_Task prompt_. The entire listing below is to be written out exactly, minus the pictures.

BEGIN

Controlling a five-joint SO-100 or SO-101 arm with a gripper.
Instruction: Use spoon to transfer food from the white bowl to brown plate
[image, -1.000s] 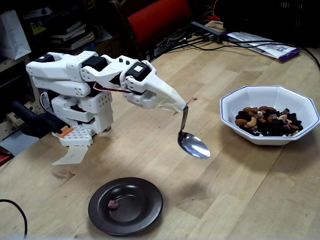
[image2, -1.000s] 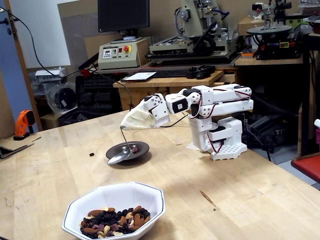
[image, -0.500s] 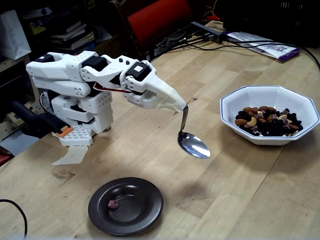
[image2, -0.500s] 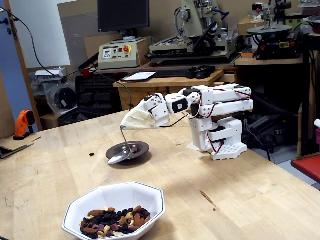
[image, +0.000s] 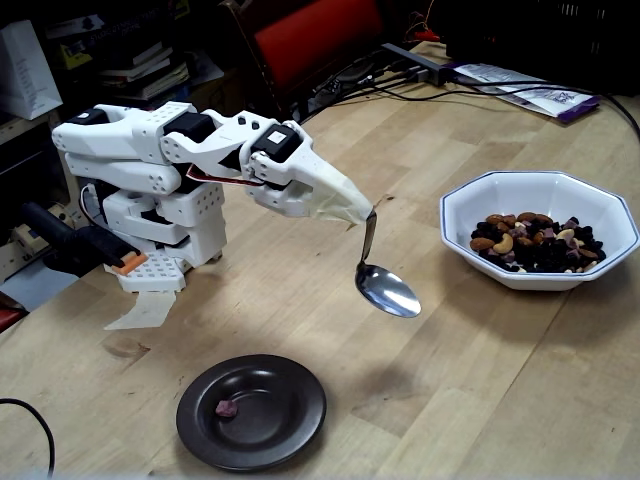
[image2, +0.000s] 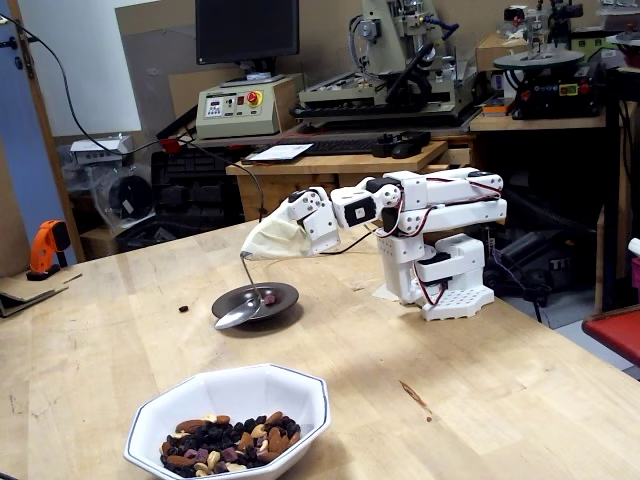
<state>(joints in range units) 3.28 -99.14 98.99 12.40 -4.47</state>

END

_Task answer_.
Controlling a five-joint SO-100 or SO-101 arm with a gripper.
Instruction: Use spoon to transfer food from the white bowl to brown plate
[image, -1.000s] 
[image2, -1.000s] 
[image, -0.500s] 
[image2, -0.500s] 
[image, +0.000s] 
[image2, +0.000s] 
<state>(joints in range units) 3.28 -99.14 98.99 12.40 -4.47</state>

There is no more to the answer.